Your goal: Please restate, word for word, the lines below that begin at the one with "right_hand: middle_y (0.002" and end at the one with "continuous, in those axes". Leave out all other lines.

----

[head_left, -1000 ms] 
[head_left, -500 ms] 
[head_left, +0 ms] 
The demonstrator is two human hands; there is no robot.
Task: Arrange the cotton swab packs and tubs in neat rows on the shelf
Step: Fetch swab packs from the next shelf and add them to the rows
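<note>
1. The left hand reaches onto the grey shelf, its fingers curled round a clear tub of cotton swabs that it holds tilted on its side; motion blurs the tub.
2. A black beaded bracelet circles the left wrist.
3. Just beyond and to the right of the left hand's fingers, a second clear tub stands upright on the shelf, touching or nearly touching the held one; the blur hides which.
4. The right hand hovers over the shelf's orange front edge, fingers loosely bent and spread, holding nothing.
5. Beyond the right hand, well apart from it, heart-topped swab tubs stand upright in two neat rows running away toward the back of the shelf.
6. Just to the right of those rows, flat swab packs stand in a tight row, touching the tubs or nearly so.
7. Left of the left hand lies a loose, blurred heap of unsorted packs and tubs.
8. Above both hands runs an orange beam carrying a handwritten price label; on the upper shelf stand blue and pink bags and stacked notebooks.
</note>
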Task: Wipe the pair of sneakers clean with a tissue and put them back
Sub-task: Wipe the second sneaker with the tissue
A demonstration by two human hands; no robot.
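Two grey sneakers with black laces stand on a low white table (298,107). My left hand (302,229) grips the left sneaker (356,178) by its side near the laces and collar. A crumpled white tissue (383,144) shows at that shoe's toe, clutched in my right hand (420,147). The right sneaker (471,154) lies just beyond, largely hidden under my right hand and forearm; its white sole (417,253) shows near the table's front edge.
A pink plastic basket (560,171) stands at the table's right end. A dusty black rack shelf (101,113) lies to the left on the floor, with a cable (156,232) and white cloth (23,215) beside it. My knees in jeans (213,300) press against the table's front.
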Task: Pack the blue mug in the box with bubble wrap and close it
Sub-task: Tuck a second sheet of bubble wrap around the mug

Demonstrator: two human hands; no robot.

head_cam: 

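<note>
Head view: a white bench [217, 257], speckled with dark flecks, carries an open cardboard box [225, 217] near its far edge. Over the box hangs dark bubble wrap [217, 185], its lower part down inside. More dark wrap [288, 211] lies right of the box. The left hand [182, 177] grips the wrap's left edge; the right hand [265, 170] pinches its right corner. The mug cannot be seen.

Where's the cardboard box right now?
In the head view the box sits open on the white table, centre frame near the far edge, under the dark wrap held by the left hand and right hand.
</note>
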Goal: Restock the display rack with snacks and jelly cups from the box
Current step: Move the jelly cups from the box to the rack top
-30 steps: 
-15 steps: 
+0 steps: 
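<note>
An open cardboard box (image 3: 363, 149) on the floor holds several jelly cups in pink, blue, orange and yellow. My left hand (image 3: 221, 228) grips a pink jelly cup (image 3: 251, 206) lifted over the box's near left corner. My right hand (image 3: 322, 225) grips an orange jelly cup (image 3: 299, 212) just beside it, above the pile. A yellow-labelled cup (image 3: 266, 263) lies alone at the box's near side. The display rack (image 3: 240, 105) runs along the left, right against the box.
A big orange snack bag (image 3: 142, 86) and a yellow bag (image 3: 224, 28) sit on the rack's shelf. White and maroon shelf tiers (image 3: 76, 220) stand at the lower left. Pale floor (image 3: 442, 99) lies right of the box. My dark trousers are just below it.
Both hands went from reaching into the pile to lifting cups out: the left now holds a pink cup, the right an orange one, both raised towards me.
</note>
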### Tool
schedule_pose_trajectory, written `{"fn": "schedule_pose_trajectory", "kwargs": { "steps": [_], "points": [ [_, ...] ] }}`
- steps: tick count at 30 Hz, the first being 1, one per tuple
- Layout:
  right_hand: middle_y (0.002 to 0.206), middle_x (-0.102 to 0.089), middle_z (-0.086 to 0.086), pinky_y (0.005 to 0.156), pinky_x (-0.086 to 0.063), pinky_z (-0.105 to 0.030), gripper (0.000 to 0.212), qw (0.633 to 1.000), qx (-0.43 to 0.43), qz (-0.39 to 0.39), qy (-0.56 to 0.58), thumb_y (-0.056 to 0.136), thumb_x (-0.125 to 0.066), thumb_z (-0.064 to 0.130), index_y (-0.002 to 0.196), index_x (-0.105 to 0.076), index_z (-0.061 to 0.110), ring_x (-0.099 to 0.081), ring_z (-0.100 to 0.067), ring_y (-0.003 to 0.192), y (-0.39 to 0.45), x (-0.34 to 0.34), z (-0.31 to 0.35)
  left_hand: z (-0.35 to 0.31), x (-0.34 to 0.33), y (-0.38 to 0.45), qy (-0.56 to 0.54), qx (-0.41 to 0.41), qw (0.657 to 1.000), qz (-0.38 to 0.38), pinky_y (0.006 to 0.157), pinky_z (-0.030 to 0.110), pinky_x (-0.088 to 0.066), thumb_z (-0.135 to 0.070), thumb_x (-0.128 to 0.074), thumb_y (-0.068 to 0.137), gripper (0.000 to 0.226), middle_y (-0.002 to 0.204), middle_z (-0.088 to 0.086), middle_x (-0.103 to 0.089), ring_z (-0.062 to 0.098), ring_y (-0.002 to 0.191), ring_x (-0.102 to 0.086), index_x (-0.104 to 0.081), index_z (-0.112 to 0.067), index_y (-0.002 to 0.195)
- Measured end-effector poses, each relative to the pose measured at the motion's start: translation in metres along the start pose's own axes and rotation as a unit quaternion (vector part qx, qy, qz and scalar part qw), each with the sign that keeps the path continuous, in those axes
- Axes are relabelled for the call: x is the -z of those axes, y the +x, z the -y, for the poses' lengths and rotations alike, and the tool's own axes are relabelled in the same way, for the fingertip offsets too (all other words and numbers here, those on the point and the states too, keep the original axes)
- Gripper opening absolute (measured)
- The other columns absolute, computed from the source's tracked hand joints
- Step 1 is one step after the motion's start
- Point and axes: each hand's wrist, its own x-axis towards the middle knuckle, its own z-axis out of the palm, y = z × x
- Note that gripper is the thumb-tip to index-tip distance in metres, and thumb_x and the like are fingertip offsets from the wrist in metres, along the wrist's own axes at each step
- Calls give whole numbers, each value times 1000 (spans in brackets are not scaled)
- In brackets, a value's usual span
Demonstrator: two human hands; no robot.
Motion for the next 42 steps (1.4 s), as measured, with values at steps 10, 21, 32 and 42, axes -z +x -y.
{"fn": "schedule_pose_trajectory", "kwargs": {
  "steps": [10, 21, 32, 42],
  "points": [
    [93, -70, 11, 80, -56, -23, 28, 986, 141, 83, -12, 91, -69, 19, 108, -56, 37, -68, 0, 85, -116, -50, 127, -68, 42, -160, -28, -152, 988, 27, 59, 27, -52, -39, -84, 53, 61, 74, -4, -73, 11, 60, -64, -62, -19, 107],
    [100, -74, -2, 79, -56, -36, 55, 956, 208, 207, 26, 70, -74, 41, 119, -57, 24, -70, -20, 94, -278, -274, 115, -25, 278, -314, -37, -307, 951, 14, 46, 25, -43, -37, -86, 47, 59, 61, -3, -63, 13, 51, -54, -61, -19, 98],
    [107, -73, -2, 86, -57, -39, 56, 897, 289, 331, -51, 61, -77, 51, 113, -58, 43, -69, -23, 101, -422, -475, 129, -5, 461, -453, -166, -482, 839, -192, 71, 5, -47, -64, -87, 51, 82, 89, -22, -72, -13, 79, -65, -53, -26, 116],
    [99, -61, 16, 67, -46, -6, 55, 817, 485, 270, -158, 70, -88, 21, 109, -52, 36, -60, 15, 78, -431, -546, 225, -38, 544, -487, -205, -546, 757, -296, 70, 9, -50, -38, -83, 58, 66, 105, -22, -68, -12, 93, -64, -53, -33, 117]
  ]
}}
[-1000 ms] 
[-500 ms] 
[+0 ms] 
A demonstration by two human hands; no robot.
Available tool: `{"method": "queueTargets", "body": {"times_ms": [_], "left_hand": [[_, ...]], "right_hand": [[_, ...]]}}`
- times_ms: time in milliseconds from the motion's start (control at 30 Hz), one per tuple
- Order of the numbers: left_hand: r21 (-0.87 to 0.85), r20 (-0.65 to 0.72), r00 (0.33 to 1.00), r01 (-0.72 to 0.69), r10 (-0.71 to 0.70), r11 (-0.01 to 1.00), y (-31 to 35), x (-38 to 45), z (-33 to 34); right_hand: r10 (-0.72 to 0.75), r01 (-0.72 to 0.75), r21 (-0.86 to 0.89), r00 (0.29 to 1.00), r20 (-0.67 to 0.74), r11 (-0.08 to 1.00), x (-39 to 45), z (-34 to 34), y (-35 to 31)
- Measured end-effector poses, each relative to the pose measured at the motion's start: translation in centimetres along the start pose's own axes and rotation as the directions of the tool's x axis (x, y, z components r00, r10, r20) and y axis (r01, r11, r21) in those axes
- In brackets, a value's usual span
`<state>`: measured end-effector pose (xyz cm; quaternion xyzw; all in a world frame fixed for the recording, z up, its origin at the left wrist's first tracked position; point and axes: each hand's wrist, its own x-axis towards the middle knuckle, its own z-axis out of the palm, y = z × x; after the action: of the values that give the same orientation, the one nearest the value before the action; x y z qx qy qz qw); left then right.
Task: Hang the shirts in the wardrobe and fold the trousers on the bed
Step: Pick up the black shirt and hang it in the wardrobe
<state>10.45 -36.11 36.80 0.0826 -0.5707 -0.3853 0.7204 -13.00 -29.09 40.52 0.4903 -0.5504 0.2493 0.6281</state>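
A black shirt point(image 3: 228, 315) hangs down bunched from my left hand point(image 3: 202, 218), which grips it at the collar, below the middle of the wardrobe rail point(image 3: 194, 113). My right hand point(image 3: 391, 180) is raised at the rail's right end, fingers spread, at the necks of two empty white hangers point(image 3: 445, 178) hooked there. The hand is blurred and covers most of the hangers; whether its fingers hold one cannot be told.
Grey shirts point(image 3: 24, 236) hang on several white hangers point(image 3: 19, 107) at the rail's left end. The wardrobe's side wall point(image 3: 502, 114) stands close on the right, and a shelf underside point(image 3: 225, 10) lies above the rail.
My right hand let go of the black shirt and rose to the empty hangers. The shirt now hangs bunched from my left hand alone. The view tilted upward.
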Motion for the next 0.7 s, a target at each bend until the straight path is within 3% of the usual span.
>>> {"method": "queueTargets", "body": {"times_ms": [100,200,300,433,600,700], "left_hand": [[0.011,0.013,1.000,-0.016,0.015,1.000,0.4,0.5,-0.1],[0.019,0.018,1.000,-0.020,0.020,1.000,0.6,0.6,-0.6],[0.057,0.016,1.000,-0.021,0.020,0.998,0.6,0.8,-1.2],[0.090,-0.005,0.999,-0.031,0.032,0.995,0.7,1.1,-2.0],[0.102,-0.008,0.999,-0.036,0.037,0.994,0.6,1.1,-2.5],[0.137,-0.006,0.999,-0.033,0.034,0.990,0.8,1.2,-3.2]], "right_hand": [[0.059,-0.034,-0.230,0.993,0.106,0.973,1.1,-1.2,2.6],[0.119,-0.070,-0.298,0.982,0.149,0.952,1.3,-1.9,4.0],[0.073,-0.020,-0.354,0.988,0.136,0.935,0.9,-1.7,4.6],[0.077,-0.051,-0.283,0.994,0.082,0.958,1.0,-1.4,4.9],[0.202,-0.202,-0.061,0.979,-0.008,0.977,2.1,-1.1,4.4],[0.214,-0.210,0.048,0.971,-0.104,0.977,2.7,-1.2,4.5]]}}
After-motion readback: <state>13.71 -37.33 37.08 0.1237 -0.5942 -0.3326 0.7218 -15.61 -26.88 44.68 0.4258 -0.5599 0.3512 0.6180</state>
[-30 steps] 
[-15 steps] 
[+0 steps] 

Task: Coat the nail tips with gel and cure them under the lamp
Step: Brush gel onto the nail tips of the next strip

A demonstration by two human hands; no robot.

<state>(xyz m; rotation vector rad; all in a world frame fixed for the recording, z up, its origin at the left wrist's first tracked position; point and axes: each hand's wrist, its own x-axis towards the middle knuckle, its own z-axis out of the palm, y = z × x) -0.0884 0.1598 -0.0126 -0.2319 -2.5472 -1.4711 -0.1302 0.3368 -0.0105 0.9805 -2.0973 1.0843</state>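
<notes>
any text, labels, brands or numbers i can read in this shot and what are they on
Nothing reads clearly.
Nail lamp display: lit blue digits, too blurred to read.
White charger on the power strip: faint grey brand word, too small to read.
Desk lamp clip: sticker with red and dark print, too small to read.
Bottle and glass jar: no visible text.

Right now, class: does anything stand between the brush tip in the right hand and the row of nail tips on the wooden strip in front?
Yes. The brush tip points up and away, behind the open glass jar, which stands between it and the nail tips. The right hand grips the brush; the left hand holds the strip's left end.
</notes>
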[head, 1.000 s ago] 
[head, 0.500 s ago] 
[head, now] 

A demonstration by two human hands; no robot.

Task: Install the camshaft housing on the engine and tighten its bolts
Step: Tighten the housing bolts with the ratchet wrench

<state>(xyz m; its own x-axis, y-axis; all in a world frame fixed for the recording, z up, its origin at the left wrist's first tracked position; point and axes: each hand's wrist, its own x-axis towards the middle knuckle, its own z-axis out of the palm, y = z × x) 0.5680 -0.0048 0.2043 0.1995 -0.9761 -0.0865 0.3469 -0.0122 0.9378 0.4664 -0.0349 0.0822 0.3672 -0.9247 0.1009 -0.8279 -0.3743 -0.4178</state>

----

Result of the exercise:
  right_hand: middle_y (0.002 to 0.206), middle_x (-0.102 to 0.089), middle_z (-0.086 to 0.086), pinky_y (0.005 to 0.156), pinky_x (-0.086 to 0.063), pinky_z (-0.105 to 0.030), gripper (0.000 to 0.212), qw (0.633 to 1.000), qx (-0.43 to 0.43), qz (-0.39 to 0.39), qy (-0.56 to 0.58), thumb_y (-0.056 to 0.136), thumb_x (-0.125 to 0.066), thumb_z (-0.064 to 0.130), index_y (-0.002 to 0.196), index_x (-0.105 to 0.076), index_z (-0.061 to 0.110), ring_x (-0.099 to 0.081), ring_z (-0.100 to 0.067), ring_y (-0.003 to 0.192), y (-0.39 to 0.45), x (-0.34 to 0.34), z (-0.31 to 0.35)
  left_hand: z (-0.35 to 0.31), x (-0.34 to 0.33), y (-0.38 to 0.45), qy (-0.56 to 0.54), qx (-0.41 to 0.41), qw (0.657 to 1.000), qz (-0.38 to 0.38), pinky_y (0.006 to 0.157), pinky_z (-0.030 to 0.110), pinky_x (-0.088 to 0.066), thumb_z (-0.135 to 0.070), thumb_x (-0.128 to 0.074), thumb_y (-0.068 to 0.137), gripper (0.000 to 0.226), middle_y (-0.002 to 0.204), middle_z (-0.088 to 0.086), middle_x (-0.103 to 0.089), ring_z (-0.062 to 0.098), ring_y (-0.002 to 0.191), ring_x (-0.102 to 0.086), index_x (-0.104 to 0.081), index_z (-0.112 to 0.067), index_y (-0.002 to 0.195)
- Measured end-effector poses, each relative to the pose measured at the motion's start: translation in metres along the start pose's own axes and rotation as a unit quaternion (vector part qx, qy, qz and scalar part qw), each with the sign that keeps the path continuous, in those axes

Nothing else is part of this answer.